The siege of Florence was a battle that occurred in either 405 or 406 AD, between the Goths and the Roman Empire at Florence.

Background  
In 402 the Geougen, a nomadic Tartar people of northern Asia, who during the fourth century had gradually supplanted the Sienpi as the dominant people in the vast plains of Mongolia and Siberia, extended their conquests further by a victory over the Huns on the upper Volga, who had themselves formerly been the masters of the regions from which their victors issued. Impelled westwards by this inroad of the east-Asian hordes, the Huns retreated further into Europe, and in turn drove from their homeland the Suevi, Vandals, and Burgundians, who had occupied central Europe from the Vistula to the Elbe.

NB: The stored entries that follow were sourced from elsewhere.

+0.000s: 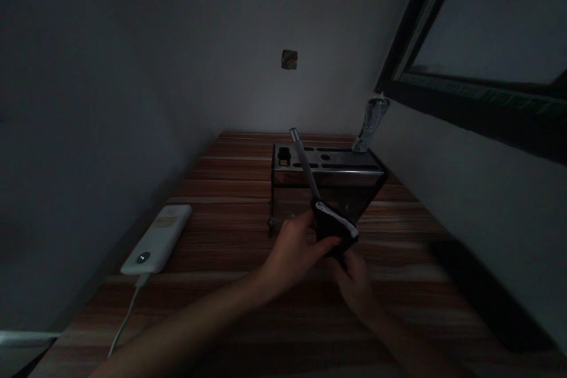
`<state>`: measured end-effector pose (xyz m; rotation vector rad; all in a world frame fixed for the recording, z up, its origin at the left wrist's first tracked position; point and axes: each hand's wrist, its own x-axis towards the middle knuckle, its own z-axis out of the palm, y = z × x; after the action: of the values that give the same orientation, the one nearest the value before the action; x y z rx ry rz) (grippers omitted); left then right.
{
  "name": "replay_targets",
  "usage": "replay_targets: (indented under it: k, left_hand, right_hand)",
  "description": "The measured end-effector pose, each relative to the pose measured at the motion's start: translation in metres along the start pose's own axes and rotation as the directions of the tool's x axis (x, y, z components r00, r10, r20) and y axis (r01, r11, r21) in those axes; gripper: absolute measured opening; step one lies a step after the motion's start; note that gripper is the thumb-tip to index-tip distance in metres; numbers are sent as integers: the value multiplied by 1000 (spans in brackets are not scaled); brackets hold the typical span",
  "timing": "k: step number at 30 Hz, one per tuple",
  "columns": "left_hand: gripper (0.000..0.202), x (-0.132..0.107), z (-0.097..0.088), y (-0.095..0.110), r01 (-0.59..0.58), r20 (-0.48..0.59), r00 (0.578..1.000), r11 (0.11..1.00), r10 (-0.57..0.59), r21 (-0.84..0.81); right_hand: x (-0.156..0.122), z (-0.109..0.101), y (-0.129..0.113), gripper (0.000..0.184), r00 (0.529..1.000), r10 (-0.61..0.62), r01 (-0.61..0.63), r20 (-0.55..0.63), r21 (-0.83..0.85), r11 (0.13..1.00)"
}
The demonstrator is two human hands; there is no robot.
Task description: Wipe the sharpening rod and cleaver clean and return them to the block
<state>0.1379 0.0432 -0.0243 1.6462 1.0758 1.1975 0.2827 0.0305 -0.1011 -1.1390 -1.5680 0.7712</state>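
Observation:
My left hand (297,243) is closed on a black wedge-shaped piece (331,225) with a white strip along its upper edge. A grey metal rod (305,160) rises from this piece, tilted up to the left. Below the piece, my right hand (355,283) has its fingers closed against its lower end; part of that grip is hidden. Just behind both hands stands a metal rack (349,158) with a slotted top and dark legs. Something wrapped in clear plastic (371,124) sticks up from the rack's far right corner.
A white power bank (159,239) with a cable (128,316) lies at the left on the wood-grain table (212,230). At the right edge is a long black flat object (487,295). Walls border the table, and a dark-framed panel (478,109) hangs at the right.

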Motion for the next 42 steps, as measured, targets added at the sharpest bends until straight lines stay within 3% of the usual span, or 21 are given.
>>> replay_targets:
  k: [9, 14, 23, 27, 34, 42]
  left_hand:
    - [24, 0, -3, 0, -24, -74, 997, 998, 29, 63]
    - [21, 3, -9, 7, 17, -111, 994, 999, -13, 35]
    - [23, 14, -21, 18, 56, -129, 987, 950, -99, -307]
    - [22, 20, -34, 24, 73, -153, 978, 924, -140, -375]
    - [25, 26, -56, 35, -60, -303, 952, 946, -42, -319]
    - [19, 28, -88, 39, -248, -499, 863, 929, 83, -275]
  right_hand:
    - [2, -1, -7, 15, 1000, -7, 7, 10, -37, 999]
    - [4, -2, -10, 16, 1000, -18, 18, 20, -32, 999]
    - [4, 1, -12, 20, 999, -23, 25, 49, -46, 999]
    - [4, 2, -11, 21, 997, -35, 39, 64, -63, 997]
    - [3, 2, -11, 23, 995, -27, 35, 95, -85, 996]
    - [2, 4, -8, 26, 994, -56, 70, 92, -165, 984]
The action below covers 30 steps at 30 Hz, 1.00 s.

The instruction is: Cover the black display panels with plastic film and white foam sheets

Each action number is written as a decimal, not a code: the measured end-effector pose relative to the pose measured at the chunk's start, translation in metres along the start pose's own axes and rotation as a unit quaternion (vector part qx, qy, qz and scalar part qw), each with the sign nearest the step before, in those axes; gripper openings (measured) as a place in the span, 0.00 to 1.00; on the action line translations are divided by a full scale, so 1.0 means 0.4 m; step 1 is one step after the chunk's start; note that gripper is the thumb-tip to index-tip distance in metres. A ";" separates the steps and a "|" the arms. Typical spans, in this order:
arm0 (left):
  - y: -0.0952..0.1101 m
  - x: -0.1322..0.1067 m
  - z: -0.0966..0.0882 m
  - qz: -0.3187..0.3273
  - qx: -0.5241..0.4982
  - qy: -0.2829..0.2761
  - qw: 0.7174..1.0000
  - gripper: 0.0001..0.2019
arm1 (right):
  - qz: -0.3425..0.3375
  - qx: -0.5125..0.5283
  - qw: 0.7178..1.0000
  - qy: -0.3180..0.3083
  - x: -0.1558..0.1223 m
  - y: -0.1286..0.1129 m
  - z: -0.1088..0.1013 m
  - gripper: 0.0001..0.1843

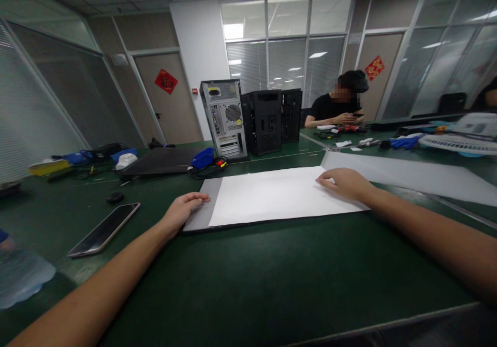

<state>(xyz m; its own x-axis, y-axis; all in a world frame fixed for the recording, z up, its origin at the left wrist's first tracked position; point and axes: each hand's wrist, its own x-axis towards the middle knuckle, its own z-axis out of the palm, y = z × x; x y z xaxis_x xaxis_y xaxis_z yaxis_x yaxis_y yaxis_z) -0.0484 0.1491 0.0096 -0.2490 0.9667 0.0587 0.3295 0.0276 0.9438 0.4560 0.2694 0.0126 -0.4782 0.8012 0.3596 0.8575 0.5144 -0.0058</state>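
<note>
A long flat panel with a grey surface (204,202) and dark edges lies on the green table in front of me. A plain white sheet (264,197) covers most of it, leaving a grey strip bare at the left. My left hand (184,211) is closed on the panel's left edge, fingers over the top. Over the sheet's right end is my right hand (345,182), its fingers bent and held together, fingertips close to the white surface. Whether anything is pinched there is hidden. A second long pale sheet (411,178) lies beyond the right hand.
Computer cases (227,116) stand at the back. A phone (104,230), a round black object (115,198) and a clear plastic bottle (23,274) lie left. A dark panel (165,160) and blue-handled tool (204,159) lie behind. A person (330,109) sits across the table.
</note>
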 end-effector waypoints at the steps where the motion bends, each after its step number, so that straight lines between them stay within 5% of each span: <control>1: -0.002 0.001 -0.001 0.001 0.003 -0.001 1.000 0.12 | 0.003 0.000 1.000 -0.008 -0.002 0.002 0.004 0.31; 9: -0.018 0.008 -0.009 -0.001 0.020 0.009 1.000 0.15 | -0.043 0.123 0.991 -0.035 0.000 -0.031 0.005 0.29; 16: -0.023 0.012 -0.011 0.016 -0.015 -0.003 1.000 0.14 | -0.061 0.068 0.994 -0.063 0.005 -0.014 0.006 0.28; 30: -0.033 0.013 -0.013 0.040 0.051 -0.029 0.997 0.18 | -0.087 -0.012 0.996 -0.021 -0.001 -0.047 0.011 0.23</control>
<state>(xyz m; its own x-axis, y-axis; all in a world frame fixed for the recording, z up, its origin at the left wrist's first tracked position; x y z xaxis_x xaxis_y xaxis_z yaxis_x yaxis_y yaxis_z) -0.0587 0.1523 -0.0008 -0.1664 0.9798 0.1110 0.4375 -0.0275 0.8988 0.4393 0.2608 0.0085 -0.6266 0.7132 0.3141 0.7653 0.6394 0.0747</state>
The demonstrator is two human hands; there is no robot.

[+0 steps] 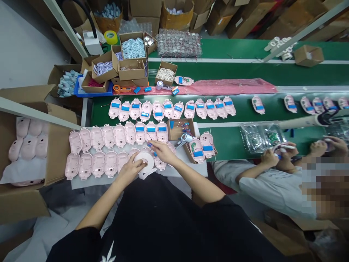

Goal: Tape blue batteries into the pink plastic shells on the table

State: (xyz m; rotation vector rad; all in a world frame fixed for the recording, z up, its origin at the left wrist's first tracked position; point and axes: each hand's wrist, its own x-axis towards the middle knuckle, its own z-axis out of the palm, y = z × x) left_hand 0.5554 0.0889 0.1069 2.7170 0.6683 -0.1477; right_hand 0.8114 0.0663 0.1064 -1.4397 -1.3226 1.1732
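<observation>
At the table's [231, 143] front edge the left hand [130, 169] gripped the tape roll [144, 160], and just right of it the right hand [165, 153] pinched a blue piece [155, 145].

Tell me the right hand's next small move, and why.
Probably press the blue piece down into the pink shell under it. The right hand pinches it just over that shell, back-row shells already carry blue pieces, and the left hand holds the tape roll.
</observation>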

Radagaisus, a bold warrior from the area of modern Mecklenburg, assumed command of a formidable portion of these tribes, who determined to unite for the invasion of the Roman Empire, in whose territory they hoped to find ample space for settlement, undisturbed by the constant attacks of the more savage Asian barbarians who were overrunning the areas of modern Poland and Germany.
 
In late 405 or early 406, Radagaisus with his vast army, which he recruited with some of the wandering tribes of the Alani, as well as some of Alaric's Goths, who were disaffected with their recent defeat, broke over the undefended Danube frontier, and entered Rhaetia. Stilicho, master-general of the west, had recently stripped the further provinces, including those of the Rhine and Danube, of their regular garrisons in order to repel Alaric's first invasion of Italy. Thus, Radagaisus was able to cross the Alps into Italy before meeting any resistance from Stilicho.

The battle 
Radagaisus marched south into Italy, leaving behind him the destroyed farmlands and cities of the province, while Stilicho took up his quarters in Pavia, which he declared the rendezvous point for the Roman and auxiliary barbarian forces which he called from every direction for the defence of Italy. In the meantime, the cowardly figurehead of the western empire, Honorius, took refuge in the fortified city of Ravenna, which had been designated the capital of the west (in place of the more exposed Milan) after Alaric's invasion in 401.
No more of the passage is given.